There were few Methodists in Pittsburgh, and they had no house of worship, so I preached in the Court-house to about a thousand people who had come out to hear the bishop and saw but a plain German youth from their own State. They listened with attention while I expounded Matt. v, 20. In the afternoon I preached in the jury-room, in German, to one hundred hearers, from Acts x, 35. Some felt the weight of truth. Thus for the benefit of the Germans in Pittsburgh I preached the Gospel in their own vernacular fifty-seven years ago. Then, at six o’clock, in Brother Wrenshall’s door-yard, I preached “deliverance to the captives.” This was my first visit to Pittsburgh, a place so full of historic interest. And here, for the first time, I beheld the Ohio. In after years I became very familiar with it by crossing it so frequently with the pioneer bishop.
Leaving Pittsburgh, I returned to see how the bishop was getting on. I was accompanied by Betsy Farley and her son-in-law.

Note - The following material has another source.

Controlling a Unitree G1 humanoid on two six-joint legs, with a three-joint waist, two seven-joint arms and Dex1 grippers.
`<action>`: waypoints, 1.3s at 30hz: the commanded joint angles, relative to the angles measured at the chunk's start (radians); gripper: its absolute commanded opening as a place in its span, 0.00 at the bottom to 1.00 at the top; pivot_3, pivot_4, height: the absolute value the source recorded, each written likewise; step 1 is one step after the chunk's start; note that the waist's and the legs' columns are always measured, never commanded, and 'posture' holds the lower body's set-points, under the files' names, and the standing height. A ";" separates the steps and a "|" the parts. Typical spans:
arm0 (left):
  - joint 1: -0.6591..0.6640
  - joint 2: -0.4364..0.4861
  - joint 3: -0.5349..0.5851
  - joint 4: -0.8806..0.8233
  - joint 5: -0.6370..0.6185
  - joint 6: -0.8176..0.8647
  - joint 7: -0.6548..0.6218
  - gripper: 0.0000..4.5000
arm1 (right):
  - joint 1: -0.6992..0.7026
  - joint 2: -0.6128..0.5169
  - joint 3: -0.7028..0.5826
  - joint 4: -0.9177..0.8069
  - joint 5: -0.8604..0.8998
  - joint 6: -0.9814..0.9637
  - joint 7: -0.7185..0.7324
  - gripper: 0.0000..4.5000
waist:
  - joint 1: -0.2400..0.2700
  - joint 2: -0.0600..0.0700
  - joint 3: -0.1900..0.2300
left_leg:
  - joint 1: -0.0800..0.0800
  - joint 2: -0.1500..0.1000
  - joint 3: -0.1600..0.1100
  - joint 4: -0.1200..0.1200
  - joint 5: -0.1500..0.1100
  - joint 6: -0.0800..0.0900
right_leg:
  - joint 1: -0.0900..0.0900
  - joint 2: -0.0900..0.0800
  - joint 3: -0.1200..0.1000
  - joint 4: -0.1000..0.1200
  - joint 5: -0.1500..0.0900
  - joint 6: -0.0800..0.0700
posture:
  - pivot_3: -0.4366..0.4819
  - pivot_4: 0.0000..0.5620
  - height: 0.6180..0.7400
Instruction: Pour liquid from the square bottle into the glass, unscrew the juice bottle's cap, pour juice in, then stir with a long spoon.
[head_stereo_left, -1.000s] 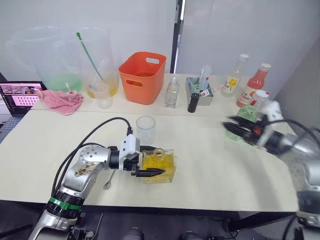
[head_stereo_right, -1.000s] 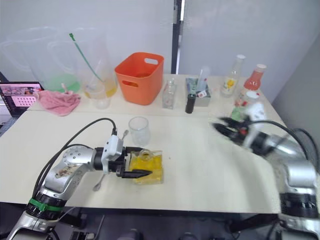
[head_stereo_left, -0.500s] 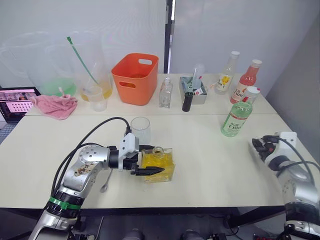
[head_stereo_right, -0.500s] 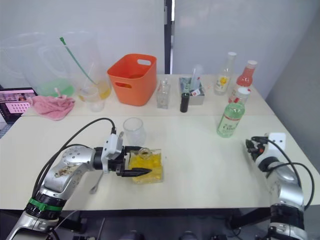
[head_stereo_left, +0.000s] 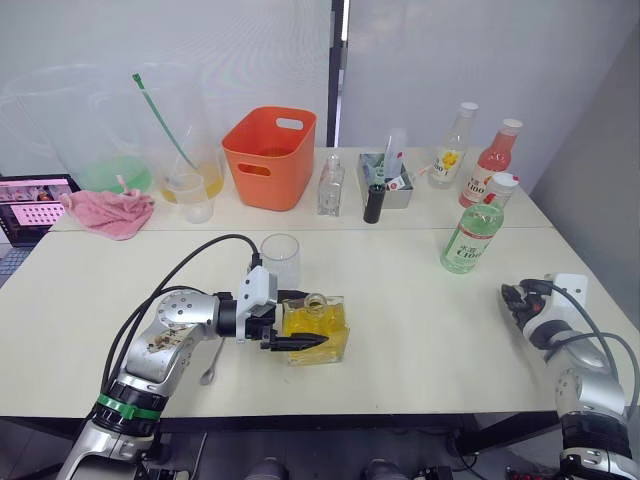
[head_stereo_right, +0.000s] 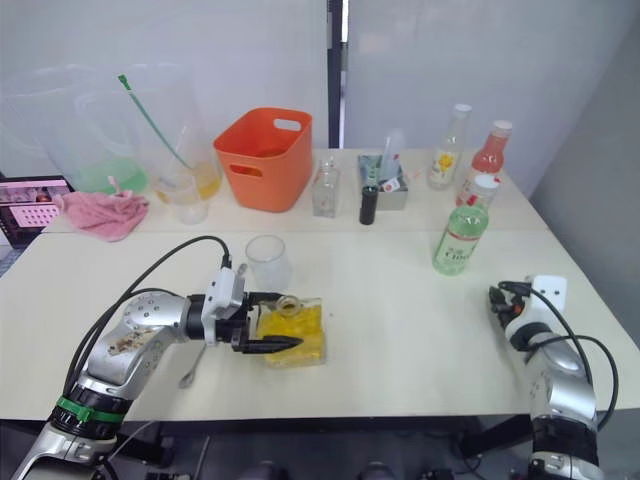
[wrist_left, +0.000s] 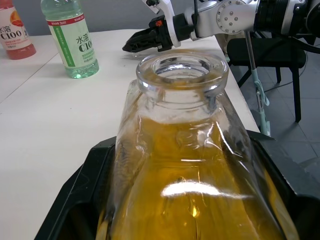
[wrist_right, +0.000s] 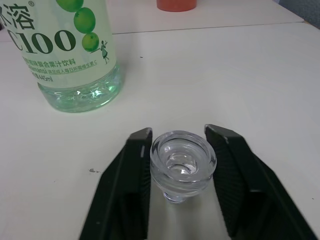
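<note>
The square bottle with yellow liquid stands unstoppered on the near table, and my left gripper is shut around its body. Its open neck points toward the right arm. The empty glass stands just behind it. Under my left forearm lies the long spoon. At the right stands the juice bottle, its white cap on. By the table's right edge, my right gripper is shut on a clear glass stopper, low over the tabletop in front of the juice bottle.
Along the back stand an orange basket, two clear jugs with a green stick, a cloudy cup, a pink cloth, a slim clear bottle, a grey tray, and yellow-labelled and pink-red bottles.
My right arm has swung from in front of the juice bottle back toward the table's right edge and lowered. The left gripper and square bottle have stayed put.
</note>
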 joint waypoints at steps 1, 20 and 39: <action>0.005 0.007 0.014 -0.010 0.014 -0.013 0.021 0.62 | -0.001 -0.013 -0.016 -0.013 0.008 -0.030 0.009 0.69 | 0.000 0.000 0.000 | 0.000 0.000 0.000 0.000 0.000 0.000 | 0.000 0.000 0.000 0.000 0.000 0.000 | 0.48 0.27 1.00; 0.046 0.035 0.077 -0.146 -0.121 0.099 0.041 0.62 | 0.062 -0.341 -0.001 -0.411 0.358 0.397 0.515 1.00 | -0.004 0.001 0.001 | -0.001 0.001 0.000 -0.001 0.000 0.001 | 0.000 0.002 0.001 -0.001 0.000 0.000 | 0.48 0.27 1.00; 0.150 0.303 0.503 -0.409 -0.429 0.425 0.170 0.62 | 0.023 -0.363 0.206 -0.739 0.601 0.592 0.791 1.00 | -0.002 -0.006 0.011 | -0.006 0.002 -0.001 -0.001 -0.001 0.001 | -0.004 0.002 0.000 -0.005 0.000 0.001 | 0.48 0.27 1.00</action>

She was the daughter of Edward Bailey, an excellent man, and one of Bishop Asbury’s traveling companions. He died in October 1780, when on a tour with the bishop, and here, eighteen years afterward, was one of his daughters traveling many miles to see the bishop to converse with him about her father. On Tuesday we reached Brother Brightwell’s, the bishop’s host, and to our great joy we found him much better.
Mr. Asbury makes this entry: “How am I honored! Thornton Fleming paid me a visit, and with him came Mrs. Hebert and a daughter of Edward Bailey of Amherst, Virginia. These dear souls came sixty miles to see me. I suppose I must get a four-wheeled carriage. Wednesday was a serious day, but prepare to move we must; pain and death are nothing when opposed to duty.” This is a noble sentiment of a noble man.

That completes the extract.